U.S. insurance companies are expected to continue their heightened allocation to private assets this year — and higher interest rates mean the opportunists have their eyes on a few assets in particular.

In a survey conducted last fall, most insurers said they planned to increase their risk tolerance and allocate more to private assets, according to Conning, the $180 billion asset manager focused on insurance companies. That shift is already happening.

“In the U.S. I would describe the client base as opportunistically adding risk and continuing to migrate into private assets, that’s a trend for sure,” said Matt Armas, global head of insurance fixed income portfolio management at Goldman Sachs Asset Management.

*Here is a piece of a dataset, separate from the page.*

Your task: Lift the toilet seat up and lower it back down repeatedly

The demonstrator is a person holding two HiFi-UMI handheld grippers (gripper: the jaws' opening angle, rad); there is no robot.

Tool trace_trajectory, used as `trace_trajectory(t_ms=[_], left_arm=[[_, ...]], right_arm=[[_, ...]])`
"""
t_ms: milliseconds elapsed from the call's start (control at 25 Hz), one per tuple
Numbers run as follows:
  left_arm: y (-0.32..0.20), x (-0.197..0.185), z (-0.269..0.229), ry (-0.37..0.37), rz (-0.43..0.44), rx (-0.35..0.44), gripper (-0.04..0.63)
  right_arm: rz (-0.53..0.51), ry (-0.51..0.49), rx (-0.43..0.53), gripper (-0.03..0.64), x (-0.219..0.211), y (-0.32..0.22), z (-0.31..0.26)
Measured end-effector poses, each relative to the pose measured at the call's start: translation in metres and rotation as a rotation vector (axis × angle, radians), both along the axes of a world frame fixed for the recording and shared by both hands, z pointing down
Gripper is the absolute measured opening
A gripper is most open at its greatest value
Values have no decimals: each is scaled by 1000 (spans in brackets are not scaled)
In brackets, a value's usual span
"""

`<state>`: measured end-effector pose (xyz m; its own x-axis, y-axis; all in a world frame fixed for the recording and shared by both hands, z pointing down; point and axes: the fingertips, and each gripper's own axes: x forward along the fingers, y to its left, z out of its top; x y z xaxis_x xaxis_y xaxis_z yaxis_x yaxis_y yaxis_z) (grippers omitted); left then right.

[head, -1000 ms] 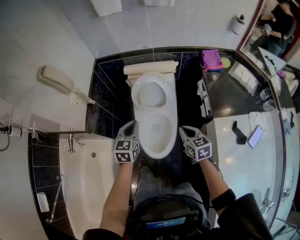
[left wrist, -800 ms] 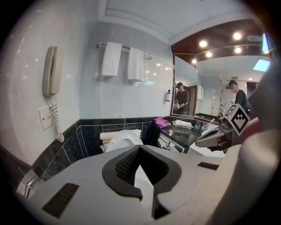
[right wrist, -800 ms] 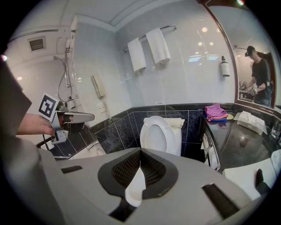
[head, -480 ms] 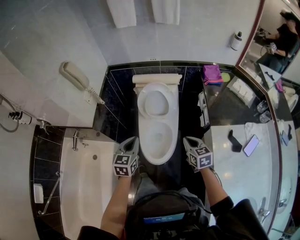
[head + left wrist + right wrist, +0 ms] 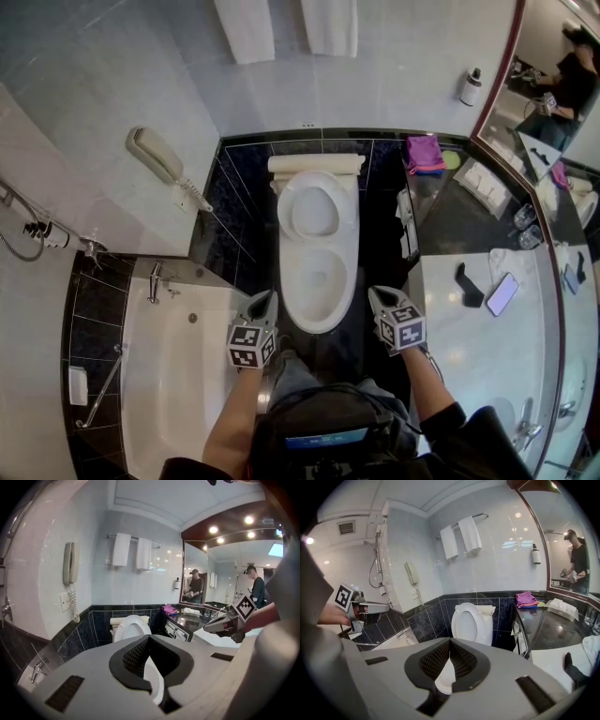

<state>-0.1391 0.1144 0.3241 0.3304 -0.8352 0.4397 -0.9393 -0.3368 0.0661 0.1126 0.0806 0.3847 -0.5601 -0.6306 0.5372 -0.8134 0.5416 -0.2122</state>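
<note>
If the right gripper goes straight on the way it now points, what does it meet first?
The right gripper would probably first meet the near rim of the white ceramic toilet bowl; depth is unclear.

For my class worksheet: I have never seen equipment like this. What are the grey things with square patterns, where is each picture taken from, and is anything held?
A person faces a toilet, holding a two-jaw gripper in each hand: the left gripper and the right gripper. The patterned cubes are part of them. The top-down picture comes from a camera on the person's head; the other two from cameras riding on each gripper, looking along its jaws. Both grippers are shut and empty. The toilet seat stands raised. A bathtub lies left, a counter right.
</note>
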Motion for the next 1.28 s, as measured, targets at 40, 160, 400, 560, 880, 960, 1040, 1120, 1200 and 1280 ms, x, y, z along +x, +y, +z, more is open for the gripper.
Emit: trace_trajectory(t_ms=[40, 160, 400, 560, 880, 960, 1040, 1120, 1200, 1280], left_arm=[[1, 1, 1, -2, 1, -2, -5], [0, 0, 4, -4, 3, -7, -5], [-11, -4, 15, -7, 23, -27, -5], [-27, -4, 30, -29, 63, -40, -5], [-101, -3, 77, -51, 174, -89, -5], [-127, -1, 86, -50, 193, -85, -5], [-153, 3, 95, -44, 208, -79, -5], [-179, 4, 105, -37, 214, -74, -5], [-205, 3, 115, -35, 216, -71, -6], [-229, 4, 124, -34, 223, -69, -5]], right_arm=[[0, -1, -1, 17, 0, 1, 0], [-3, -5, -3, 17, -4, 2, 1], [-20, 31, 16, 18, -16, -11, 4], [-18, 77, 37, 20, -28, -36, 15], [-37, 179, 54, 81, -69, -127, 35], [-43, 210, 72, 88, -75, -157, 41], [-49, 247, 89, 96, -79, -186, 49], [-60, 285, 105, 123, -84, -214, 58], [-75, 315, 118, 144, -89, -243, 68], [-94, 351, 131, 172, -94, -270, 75]])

Large life insurers tend to have 35 to 45 percent of their general account assets invested in private assets. That often includes a mix of mortgage loans, privately placed investment grade corporate bonds, infrastructure debt, and structured notes. The portfolios also include traditional alternative assets like private equity, infrastructure equity, real estate equity, and transportation assets, according to Mark Snyder, head of global insurance solutions for North America at J.P. Morgan Asset Management.

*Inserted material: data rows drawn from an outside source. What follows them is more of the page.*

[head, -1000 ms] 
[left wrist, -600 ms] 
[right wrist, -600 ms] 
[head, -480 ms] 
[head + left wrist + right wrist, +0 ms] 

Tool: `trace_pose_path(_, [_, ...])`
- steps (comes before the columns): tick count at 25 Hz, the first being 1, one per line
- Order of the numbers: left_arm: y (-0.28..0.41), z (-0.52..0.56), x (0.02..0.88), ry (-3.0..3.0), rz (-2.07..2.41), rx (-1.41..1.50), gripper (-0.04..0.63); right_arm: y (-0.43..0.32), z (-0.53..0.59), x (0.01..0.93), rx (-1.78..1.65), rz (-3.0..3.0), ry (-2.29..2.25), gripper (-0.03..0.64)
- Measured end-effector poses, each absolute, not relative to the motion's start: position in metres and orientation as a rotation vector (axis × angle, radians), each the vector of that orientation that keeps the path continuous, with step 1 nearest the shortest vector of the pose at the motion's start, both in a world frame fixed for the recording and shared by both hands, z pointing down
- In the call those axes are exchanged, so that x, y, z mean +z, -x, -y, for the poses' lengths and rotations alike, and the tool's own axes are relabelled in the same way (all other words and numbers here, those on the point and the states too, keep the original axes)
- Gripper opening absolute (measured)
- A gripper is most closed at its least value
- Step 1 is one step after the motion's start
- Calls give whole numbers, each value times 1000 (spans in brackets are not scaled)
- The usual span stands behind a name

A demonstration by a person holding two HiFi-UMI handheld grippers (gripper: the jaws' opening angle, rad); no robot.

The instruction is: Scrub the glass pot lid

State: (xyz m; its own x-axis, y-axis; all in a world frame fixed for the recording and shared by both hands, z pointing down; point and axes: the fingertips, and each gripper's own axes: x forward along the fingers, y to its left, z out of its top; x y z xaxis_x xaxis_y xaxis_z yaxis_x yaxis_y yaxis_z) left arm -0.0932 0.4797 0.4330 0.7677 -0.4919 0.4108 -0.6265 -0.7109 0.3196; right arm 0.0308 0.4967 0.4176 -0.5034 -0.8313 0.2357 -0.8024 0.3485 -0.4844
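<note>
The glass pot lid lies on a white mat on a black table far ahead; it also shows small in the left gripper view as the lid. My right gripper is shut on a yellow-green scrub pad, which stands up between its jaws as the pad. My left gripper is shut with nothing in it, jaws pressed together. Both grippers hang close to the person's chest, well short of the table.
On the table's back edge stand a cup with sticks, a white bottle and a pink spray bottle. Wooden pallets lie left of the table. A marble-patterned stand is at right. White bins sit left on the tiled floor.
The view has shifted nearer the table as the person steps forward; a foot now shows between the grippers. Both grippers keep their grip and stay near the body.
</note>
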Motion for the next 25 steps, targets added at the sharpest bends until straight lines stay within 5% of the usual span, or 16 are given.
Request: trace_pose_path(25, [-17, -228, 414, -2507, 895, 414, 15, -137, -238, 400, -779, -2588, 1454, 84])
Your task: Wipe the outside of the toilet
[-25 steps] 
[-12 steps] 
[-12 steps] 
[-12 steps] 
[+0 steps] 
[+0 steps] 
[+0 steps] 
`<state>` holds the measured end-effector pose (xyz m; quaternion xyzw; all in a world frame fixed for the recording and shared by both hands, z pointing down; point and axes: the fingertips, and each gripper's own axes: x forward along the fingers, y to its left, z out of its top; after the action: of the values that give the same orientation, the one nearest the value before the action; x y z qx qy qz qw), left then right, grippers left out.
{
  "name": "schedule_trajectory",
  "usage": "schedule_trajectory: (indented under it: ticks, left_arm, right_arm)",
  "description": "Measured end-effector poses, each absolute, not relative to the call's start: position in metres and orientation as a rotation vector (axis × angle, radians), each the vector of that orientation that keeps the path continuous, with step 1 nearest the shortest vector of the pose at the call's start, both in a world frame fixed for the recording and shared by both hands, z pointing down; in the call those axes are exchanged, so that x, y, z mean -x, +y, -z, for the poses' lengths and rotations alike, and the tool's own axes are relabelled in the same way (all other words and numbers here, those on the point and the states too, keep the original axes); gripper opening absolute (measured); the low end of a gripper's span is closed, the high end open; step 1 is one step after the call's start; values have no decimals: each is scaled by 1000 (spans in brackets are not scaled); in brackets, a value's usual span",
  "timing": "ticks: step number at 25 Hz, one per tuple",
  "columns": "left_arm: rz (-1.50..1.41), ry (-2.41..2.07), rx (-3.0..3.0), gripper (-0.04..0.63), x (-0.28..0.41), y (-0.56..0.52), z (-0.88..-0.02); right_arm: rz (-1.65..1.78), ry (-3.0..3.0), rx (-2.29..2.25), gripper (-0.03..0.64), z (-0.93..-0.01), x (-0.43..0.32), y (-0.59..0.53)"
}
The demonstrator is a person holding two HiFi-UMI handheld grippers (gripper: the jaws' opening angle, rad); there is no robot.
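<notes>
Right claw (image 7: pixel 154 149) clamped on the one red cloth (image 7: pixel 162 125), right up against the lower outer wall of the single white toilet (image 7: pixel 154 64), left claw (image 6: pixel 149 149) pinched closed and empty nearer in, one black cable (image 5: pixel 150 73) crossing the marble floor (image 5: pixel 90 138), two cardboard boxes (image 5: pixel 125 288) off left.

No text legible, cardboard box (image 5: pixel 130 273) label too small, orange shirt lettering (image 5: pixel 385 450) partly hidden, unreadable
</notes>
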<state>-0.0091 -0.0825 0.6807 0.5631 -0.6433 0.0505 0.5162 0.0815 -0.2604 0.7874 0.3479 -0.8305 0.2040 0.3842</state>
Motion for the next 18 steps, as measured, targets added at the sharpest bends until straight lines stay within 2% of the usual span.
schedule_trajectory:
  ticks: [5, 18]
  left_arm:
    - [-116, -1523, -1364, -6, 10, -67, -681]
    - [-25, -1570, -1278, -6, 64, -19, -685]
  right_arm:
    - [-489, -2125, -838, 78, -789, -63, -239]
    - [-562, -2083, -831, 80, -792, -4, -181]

Smaller life insurers have much less of their portfolios allocated to private assets (typically around 10 to 25 percent) and health insurers and property and casualty insurers usually have 5 to 20 percent of their portfolios in private assets.

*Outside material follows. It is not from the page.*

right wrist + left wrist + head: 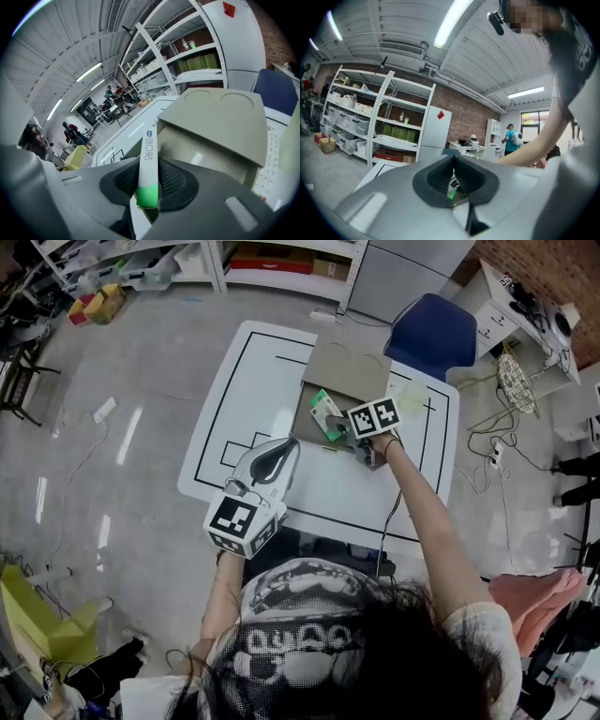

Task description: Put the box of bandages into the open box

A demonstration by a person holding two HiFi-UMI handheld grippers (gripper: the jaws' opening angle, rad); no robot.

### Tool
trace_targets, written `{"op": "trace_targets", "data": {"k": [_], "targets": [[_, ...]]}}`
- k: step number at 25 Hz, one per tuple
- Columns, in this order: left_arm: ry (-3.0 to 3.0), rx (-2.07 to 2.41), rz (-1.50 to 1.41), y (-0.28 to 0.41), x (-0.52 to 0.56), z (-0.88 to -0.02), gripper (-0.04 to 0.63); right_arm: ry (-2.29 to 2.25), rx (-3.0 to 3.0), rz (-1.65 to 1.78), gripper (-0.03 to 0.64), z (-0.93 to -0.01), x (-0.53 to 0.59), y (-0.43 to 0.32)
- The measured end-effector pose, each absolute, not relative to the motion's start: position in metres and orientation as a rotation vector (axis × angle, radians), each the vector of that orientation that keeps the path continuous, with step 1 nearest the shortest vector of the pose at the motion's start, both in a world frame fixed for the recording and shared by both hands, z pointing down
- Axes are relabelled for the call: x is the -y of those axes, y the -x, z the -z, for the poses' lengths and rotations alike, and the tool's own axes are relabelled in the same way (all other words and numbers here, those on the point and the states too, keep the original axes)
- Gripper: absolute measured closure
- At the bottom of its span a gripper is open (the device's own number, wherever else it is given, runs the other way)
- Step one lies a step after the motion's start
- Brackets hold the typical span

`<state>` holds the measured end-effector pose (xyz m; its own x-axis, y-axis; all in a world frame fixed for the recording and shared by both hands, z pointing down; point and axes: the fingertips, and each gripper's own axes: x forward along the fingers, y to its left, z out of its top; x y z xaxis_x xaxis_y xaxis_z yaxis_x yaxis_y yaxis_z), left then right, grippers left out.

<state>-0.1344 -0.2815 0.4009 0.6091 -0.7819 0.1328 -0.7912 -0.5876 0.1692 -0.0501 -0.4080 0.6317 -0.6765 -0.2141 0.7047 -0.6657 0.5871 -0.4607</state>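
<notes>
**Bandage box gripped at the rim of the open box**

The person's dark hair [375,652] is nearest to the head camera, at 6 o'clock of that view. Both arms reach from there over the white table [234,381].

At about 7 o'clock from the table's middle is the left gripper [286,448]. It hangs over the near edge of the table. Its pads stand together with only a thin slit between them, and nothing is in them. I think it waits aside because the task needs one gripper only.

Toward 12 o'clock lies the open box [352,371]. Its cardboard flap is folded back to the far side, so the mouth is free.

At 2 o'clock is the right gripper [343,430]. Its jaws are partly closed on the box of bandages [148,159]. The pads press on its two flat sides, and the green end points back to the camera. This narrow grip probably keeps the thin carton from turning. The carton is at the left near rim of the open box, and I judge it is not yet inside.
</notes>
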Motion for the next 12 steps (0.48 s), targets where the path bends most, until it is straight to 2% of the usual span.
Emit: {"op": "trace_targets", "data": {"k": [12], "targets": [[-2.587,1.326,-0.096,0.153,0.293,-0.411,0.595,-0.646,2.117,-1.051,0.505,-0.659,0.42,0.055]]}}
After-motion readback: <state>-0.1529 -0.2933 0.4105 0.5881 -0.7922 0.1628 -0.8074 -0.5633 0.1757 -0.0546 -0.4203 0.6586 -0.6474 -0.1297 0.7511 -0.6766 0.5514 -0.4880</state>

But higher interest rates mean some investments are getting more attention from insurers than others: private credit and infrastructure.

It depends on the insurer, but many are looking at private credit, said Jas Thandi, a partner with the global asset allocation team at Aon. They are likely also doing a relative value analysis across all private credit asset classes, according Andrew Terry, the head of U.S. insurance at Schroders.

“I think insurance companies are some of the best [investors] for renewable infrastructure,” Terry said. Insurers are trying to make more environmental-, social- and governance-conscious investments, including in renewable energy. The duration of infrastructure projects coupled with higher yields often makes them especially suitable for insurers. “It seems like it starts on the environment but it always ends on economics,” Terry said.

Regulatory uncertainty will encourage large life insurers to invest less in rated note structures and more in investment grade public credit, now that yields are more attractive. However, the decrease may be offset by growth in the corporate private placement market and by new forays into direct residential mortgage loans, Snyder said.

MetLife Investment Management’s allocation to private assets remains steady and it’s looking for opportunities, said Steven Goulart, chief investment officer and president of the $571.2 billion MetLife Investment Management, in an email Thursday. He noted that many types of private assets are becoming more attractive as better diversification, higher yields, and structural protections emerge.